Chi brucia i libri a Bologna? Chi li tiene in memoria per conservarli e fare in modo che restino attraverso gli incendi della ragione? Fa qualche differenza se questi libri non esistono e se la loro memoria è una memoria di silicio?
Questo il commento di Maria Cecilia Averame, responsabile editoriale di Quintadicopertina, su ciò che è accaduto durante l’evento-incontro-laboratorio sull’editoria digitale, Fahrenheit 451, tenutosi sabato e domenica scorsa a Bologna presso il laboratorio Crash.
“Festival popolare dell’editoria digitale”, la caratterizzazione è stata forte e se vogliamo quasi paradossale: l’editoria digitale può essere “popolare”, quando per leggere un ebook c’è bisogno di un ereader o un tablet non certo alla portata di tutte le tasche, per comprare gli ebook è necessario avere una carta di credito o un account su Paypal ed essere dotato di una connessione internet?
Insomma, noi editori (parlo come Quintadicopertina) non stiamo forse cercando di vendere i nostri testi a un pubblico che oltre che essere culturalmente preparato deve possedere anche un portafogli adeguato?L’approccio popolare invece è stato vincente. Al Crash si è riuscito a parlare delle dinamiche dell’editoria digitale mettendo assieme i dubbi e le domande dei “piccoli”: le piccole librerie, come Trame, Info modo shop, Dans la rue – agguerrite realtà bolognesi – dei piccoli editori tradizionali come Odoya e Agenzia X, dei giovani autori, e di alcune realtà digitali (oltre a noi c’era Guaraldi, sempre in prima linea fra tradizione e novità e Area 51 Publishing).
Moltissimi gli incontri, le discussioni e le tavole rotonde, si è parlato di ebook, si è parlato di come farli, aprendoli e andando a vedere i loro tag e analizzando i pro e i contro dei vari tool per lo sviluppo. Si sono anche visti dei videogiochi, e si è pensato come la narrazione esca dai libri per coinvolgere altri media.
E’ una situazione molto liquida che viene tenuta sotto osservazione da molti attori: lettori, editori indipendenti, distributori, scrittori. Da un lato c’è interesse per una forma di editoria che può svincolarsi da molte delle costrizioni commerciali e di potere dell’editoria tradizionali; dall’altro si nota con un certo allarme che in digitale si stanno creando le stesse dinamiche commerciali che caratterizzano l’editoria tradizionale, che spesso sono di nuovo in mano agli stessi vecchi attori della filiera cartacea.
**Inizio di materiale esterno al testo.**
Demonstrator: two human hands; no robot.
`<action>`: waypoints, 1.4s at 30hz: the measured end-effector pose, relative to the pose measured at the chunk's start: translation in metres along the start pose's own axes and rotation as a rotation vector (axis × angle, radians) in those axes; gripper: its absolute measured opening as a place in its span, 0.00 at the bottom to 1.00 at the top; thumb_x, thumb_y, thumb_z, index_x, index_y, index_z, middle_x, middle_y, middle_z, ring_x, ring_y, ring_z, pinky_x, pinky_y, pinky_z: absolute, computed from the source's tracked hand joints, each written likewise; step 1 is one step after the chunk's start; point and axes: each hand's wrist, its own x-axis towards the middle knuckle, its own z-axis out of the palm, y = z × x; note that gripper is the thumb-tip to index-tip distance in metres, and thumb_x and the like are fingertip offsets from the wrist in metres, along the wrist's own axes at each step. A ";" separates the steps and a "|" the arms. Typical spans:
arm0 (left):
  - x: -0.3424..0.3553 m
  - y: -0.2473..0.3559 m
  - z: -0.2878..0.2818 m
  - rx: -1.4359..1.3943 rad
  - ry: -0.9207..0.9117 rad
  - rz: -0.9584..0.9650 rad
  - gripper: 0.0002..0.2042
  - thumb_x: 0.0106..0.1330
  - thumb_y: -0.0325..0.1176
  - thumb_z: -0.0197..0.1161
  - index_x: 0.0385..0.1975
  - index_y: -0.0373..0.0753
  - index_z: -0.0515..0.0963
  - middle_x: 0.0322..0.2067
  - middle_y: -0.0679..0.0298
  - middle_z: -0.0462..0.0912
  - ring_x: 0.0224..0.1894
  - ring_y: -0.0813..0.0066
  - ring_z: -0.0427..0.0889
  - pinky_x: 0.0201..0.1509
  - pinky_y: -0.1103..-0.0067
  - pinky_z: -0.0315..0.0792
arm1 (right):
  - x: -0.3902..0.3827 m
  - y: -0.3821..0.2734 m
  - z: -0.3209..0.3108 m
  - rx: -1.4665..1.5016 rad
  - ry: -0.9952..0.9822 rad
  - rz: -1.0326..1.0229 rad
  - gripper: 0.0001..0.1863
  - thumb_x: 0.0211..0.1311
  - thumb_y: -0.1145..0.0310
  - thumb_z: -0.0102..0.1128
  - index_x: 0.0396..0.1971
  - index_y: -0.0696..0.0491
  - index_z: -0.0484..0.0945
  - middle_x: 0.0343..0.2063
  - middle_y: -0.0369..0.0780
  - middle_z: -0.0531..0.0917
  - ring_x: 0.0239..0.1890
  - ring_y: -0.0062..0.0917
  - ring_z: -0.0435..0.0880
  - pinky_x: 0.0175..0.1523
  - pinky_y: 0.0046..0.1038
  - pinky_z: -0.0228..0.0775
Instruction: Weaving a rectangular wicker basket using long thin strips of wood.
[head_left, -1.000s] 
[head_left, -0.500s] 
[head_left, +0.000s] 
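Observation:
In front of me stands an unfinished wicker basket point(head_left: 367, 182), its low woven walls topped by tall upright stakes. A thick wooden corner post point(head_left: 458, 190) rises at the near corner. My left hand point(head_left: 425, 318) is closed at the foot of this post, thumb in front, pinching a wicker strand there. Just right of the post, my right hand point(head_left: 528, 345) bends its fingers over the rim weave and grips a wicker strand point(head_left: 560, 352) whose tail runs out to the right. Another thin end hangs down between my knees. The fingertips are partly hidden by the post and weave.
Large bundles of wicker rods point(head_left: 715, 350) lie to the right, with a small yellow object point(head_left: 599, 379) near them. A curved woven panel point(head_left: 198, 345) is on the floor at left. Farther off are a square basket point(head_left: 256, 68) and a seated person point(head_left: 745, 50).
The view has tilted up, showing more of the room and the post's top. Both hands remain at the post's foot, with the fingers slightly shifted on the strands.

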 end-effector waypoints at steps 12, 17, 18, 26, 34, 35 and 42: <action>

A tutti è apparso come il digitale possa rappresentare una risorsa, anche e soprattutto se riuscendo a svincolare il “prodotto libro” dall’idea di distribuzione, fornitura e diffusione di cultura. Ruolo che vedrebbe coinvolte anche le librerie, che la crisi del libro la subiscono in maniera esponenziale.
Il futuro come una babele sociale abitata dai lettori, critici, editori, scrittori, che sono poi coloro che sono interessati a far si che il testo narrato non sia soltanto un prodotto commerciale, ma anche un luogo culturale e di scambio sociale.
Quale sia questo luogo, ma soprattutto quale siano le regole di questa socialità virtuale, è ancora da capire: abbonamenti agli scrittori vanno di pari passo con contratti di distribuzione digitale dati in esclusiva, così come piattaforme di socializzazione di lettura hanno al loro fianco il vecchio “pizzo” del pagamento degli sconti ai distributori e agli store finali. Nuovi teoremi di editoria digitale si accompagnano ancora a forme tradizionali e commercialmente impattanti, specie in un mercato che, nonostante il grande clamore mediatico, continua ad orbitare attorno allo 0,1 del fatturato complessivo.